Proportions of the severity levels of depression, anxiety, and stress (N = 462)

Fig. 3
figure 3

Concomitant presence of depression, anxiety, and/or stress. Depression and anxiety: 56.9%. Depression and stress: 46.8%. Anxiety and stress: 46.1%. The three states: 42.9%. None: 18.6%. An interactive copy of this figure can be found through this link: DAS_plot.html

Associated factors

We presented the bivariate analysis for the association of each of DAS with demographics, perceived job stress levels, and effort-reward imbalance in (Supplementary Table 3, Additional file 1), and with each individual WSS items in (Supplementary Table 4, Additional file 1). Effort-reward imbalance was significantly associated with depression (OR:2.76; 95%CI:1.85–4.12), anxiety (OR:2.40; 95%CI:1.61–3.60), and stress (OR:2.94; 95%CI:2.01–4.30). On multivariable analysis (Table 2), no differences were shown in the odds of depression, anxiety, or stress between the different job categories. The odds of depression were lower with the yearly increase in age (OR:0.98; 95%CI:0.96–0.99) and much higher with being in debt (OR:5.82; 95%CI:2.35–14.43) and just meeting routine expenses (OR:2.43; 95%CI:1.04–5.69) than with being able to save/invest money. There were steadily higher odds of depression (~ 5 up to ~ 33 folds) with higher perceived job stress levels. WSS items that significantly associated with depression were considering the work condition as unpleasant/unsafe (OR:1.74; 95%CI:1.38–2.19), difficulty communicating opinions/feelings to superiors (OR:1.32; 95%CI:1.12–1.55), interference of work with life (OR:1.64; 95%CI 1.38–1.95), and the less utilization of skills/talents at work (OR:1.23; 95%CI:1.05–1.44).
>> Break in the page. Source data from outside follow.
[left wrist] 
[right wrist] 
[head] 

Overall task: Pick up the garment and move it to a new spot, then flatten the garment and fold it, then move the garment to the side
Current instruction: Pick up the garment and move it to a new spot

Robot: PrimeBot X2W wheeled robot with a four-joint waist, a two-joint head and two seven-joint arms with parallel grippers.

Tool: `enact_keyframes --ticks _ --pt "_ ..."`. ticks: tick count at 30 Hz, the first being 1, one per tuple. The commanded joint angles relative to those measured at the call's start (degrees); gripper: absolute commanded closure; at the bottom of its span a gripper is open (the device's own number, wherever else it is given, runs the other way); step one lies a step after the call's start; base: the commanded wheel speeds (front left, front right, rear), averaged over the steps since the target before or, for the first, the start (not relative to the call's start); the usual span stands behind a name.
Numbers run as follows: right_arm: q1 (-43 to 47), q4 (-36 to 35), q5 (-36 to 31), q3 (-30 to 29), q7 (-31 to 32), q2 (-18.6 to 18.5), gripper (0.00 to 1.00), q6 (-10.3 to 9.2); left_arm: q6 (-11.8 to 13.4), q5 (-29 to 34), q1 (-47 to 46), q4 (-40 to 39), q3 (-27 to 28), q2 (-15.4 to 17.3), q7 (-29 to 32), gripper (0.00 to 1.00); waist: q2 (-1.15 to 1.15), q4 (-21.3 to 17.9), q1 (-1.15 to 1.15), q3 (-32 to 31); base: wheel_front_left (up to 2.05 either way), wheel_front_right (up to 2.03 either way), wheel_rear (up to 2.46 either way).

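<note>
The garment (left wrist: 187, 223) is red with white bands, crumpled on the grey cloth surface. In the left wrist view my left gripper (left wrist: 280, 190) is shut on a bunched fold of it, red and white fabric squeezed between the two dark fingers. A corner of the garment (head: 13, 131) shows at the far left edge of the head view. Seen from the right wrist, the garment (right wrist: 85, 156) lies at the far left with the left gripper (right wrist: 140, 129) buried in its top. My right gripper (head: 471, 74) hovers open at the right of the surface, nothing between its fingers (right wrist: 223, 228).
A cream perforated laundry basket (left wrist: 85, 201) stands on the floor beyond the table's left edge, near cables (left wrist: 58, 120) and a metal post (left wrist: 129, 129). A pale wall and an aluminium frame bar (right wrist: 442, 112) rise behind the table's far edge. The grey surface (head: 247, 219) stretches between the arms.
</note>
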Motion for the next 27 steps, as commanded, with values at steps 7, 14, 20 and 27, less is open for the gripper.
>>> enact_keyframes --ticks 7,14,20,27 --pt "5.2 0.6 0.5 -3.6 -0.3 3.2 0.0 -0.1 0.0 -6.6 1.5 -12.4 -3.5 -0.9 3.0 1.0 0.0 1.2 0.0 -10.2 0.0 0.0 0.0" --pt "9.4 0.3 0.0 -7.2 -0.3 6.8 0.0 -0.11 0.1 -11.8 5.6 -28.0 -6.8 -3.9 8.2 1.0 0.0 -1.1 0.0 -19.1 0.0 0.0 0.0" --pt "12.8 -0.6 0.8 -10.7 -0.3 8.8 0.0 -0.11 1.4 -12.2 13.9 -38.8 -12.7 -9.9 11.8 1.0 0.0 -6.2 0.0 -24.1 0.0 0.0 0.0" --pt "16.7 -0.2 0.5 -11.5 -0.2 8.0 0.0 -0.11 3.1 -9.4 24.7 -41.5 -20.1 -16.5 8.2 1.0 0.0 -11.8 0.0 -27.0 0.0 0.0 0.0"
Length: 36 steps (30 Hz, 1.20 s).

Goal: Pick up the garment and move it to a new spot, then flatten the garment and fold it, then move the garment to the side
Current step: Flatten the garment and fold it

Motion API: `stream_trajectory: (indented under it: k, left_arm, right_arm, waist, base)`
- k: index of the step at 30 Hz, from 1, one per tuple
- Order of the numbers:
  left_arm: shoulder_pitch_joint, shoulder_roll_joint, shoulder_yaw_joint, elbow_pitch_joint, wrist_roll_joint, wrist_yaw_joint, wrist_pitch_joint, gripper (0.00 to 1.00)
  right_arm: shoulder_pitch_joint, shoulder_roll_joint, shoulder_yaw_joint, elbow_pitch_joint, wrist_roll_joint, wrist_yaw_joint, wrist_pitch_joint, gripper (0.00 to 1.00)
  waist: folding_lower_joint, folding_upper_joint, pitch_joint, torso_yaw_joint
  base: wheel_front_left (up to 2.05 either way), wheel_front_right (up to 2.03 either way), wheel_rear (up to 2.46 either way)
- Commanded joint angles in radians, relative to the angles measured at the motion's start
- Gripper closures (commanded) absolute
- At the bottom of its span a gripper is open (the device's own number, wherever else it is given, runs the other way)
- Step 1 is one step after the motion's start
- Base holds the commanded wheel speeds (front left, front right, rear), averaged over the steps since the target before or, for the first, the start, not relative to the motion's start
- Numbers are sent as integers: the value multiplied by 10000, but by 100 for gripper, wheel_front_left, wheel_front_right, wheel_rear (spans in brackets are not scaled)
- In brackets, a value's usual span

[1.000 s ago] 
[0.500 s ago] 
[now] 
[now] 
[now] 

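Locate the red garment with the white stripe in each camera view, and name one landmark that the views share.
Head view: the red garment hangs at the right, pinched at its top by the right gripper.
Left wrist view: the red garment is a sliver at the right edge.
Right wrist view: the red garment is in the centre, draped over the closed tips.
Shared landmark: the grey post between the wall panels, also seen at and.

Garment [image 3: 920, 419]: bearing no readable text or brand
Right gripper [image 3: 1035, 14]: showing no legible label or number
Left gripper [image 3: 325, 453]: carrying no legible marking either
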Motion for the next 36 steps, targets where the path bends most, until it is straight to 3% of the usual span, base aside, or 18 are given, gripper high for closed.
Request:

Table 2 Independent associates of depression, anxiety, and stress: multivariable ordinal regression

Higher odds of anxiety were shown among women than men (OR:1.95; 95%CI:1.36–2.81); and with being in debt (OR:3.84; 95%CI:1.66–8.91) and just meeting routine expenses (OR:2.26; 95%CI:1.03–4.97) than with being able to save/invest money. The odds of anxiety steadily showed higher values (~ 3 up to ~ 10 folds) with higher perceived job stress levels. Considering the work condition as unpleasant/unsafe (OR:1.56; 95%CI:1.26–1.93) and interference of work with life (OR:1.38; 95%CI:1.17–1.63) were the WSS items associated with anxiety.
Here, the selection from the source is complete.